_Problem statement_:
Pull every line from the records that has the word "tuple" in it.

::: Record excerpts :::

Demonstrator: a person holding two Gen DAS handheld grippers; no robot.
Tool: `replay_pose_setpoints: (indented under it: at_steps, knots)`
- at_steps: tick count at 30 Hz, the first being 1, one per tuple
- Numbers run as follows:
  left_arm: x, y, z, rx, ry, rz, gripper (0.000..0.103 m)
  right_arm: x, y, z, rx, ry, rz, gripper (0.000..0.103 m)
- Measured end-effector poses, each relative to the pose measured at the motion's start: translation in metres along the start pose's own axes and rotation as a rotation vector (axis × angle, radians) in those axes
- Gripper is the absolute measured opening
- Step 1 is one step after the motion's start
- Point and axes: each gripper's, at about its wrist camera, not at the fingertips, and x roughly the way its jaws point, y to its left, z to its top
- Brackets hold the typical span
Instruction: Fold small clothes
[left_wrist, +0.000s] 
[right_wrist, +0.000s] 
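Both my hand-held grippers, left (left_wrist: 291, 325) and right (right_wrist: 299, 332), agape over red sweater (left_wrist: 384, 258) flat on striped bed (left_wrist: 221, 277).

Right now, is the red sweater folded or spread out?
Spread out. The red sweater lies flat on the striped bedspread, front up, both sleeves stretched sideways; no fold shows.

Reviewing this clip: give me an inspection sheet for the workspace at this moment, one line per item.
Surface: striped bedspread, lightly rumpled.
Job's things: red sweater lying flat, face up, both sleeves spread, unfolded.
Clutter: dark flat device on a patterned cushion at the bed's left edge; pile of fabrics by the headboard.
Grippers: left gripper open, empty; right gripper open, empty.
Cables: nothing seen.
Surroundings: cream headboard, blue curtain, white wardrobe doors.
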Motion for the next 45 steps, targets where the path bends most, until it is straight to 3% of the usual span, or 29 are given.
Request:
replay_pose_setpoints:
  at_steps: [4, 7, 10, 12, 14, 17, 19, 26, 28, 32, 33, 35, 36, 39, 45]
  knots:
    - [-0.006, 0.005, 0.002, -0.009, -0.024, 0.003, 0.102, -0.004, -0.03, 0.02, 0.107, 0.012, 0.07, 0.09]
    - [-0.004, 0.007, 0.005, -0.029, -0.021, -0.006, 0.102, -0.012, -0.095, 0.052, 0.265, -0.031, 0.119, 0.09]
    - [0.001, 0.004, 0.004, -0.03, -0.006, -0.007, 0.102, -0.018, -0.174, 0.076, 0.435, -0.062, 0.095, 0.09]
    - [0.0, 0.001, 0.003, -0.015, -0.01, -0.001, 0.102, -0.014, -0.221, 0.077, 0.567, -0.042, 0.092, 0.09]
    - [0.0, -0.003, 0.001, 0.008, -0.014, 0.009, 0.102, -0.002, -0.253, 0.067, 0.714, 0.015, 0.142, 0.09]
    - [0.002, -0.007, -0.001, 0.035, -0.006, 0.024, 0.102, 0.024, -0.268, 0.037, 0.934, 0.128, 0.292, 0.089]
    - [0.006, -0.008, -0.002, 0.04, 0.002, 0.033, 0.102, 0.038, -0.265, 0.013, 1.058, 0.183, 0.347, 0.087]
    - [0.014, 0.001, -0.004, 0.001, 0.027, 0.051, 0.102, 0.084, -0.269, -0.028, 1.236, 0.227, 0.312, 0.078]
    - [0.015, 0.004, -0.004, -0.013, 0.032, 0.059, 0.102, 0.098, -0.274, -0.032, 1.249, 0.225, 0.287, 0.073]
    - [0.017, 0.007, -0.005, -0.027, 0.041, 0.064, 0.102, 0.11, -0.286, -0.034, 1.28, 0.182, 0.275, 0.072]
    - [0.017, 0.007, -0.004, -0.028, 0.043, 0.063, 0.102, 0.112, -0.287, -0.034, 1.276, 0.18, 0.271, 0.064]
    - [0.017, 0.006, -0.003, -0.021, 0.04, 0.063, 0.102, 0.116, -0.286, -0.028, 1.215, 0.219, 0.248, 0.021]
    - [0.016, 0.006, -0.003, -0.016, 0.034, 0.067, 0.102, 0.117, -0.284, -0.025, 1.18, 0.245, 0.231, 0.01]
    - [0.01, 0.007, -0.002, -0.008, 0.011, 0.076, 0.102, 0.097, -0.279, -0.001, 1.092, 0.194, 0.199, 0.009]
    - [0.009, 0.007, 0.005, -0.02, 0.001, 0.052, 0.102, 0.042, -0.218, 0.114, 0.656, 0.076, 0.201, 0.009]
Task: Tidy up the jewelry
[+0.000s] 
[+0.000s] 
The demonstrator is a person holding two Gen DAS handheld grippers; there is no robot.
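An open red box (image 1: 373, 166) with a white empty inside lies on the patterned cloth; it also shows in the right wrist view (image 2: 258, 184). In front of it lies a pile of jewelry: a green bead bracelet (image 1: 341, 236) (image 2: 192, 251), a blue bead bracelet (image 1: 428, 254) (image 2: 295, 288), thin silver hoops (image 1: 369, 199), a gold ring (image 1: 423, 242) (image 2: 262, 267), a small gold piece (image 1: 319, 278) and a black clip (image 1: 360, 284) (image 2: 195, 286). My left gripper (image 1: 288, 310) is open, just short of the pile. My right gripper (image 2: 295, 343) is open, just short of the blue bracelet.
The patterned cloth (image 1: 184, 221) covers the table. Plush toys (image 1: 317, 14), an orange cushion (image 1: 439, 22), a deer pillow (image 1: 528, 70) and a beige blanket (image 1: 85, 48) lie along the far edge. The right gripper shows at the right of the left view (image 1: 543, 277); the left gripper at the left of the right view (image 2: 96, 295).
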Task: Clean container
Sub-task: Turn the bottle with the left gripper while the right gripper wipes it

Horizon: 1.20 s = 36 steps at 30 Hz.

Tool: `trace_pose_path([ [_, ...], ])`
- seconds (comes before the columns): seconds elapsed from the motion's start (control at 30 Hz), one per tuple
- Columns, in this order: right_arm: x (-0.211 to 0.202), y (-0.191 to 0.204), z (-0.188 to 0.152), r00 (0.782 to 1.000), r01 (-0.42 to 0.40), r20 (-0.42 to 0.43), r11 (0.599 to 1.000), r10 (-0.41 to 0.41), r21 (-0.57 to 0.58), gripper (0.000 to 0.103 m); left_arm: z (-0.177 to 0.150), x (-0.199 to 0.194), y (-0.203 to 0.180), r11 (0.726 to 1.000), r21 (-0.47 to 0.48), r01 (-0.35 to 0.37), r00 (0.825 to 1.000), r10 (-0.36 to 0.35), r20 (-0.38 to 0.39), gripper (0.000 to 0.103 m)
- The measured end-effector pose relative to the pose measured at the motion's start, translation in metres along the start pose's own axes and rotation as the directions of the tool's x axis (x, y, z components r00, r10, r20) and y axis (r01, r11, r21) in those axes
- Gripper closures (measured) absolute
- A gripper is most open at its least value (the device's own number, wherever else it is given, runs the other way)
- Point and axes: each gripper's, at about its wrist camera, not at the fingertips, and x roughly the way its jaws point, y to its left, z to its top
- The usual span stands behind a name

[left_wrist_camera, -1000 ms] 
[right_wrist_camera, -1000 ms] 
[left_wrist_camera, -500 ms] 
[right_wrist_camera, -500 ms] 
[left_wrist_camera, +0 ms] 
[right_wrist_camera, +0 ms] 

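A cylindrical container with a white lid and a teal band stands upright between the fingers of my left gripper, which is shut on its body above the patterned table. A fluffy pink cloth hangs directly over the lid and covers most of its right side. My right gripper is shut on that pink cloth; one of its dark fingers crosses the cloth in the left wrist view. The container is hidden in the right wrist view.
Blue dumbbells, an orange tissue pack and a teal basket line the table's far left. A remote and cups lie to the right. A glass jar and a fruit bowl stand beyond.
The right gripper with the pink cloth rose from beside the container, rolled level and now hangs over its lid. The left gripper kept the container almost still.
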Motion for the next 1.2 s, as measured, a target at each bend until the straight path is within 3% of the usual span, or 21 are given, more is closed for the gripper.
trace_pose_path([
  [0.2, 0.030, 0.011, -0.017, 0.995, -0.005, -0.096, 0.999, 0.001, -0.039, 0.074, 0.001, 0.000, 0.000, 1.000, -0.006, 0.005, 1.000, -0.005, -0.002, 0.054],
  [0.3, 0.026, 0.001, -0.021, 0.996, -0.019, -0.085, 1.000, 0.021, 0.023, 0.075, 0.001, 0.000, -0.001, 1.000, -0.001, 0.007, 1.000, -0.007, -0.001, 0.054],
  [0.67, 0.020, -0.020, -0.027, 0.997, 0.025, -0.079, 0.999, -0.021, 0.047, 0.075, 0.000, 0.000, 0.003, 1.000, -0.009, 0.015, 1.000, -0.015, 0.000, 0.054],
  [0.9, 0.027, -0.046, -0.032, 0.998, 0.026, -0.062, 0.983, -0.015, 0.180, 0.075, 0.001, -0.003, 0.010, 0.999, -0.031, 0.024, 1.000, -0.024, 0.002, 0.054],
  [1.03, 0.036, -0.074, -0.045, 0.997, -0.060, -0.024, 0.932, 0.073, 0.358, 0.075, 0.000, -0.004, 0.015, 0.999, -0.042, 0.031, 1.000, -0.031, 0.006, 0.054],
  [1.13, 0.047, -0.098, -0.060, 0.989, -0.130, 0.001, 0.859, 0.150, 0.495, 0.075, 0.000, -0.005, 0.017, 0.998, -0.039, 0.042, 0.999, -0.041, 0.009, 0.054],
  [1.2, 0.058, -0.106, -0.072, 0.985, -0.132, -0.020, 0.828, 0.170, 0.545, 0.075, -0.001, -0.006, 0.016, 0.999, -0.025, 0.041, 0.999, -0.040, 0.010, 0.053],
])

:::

_Response area_:
- at_steps: tick count at 30 Hz, the first being 1, one per tuple
- seconds (comes before the columns): seconds elapsed from the motion's start (control at 30 Hz), one per tuple

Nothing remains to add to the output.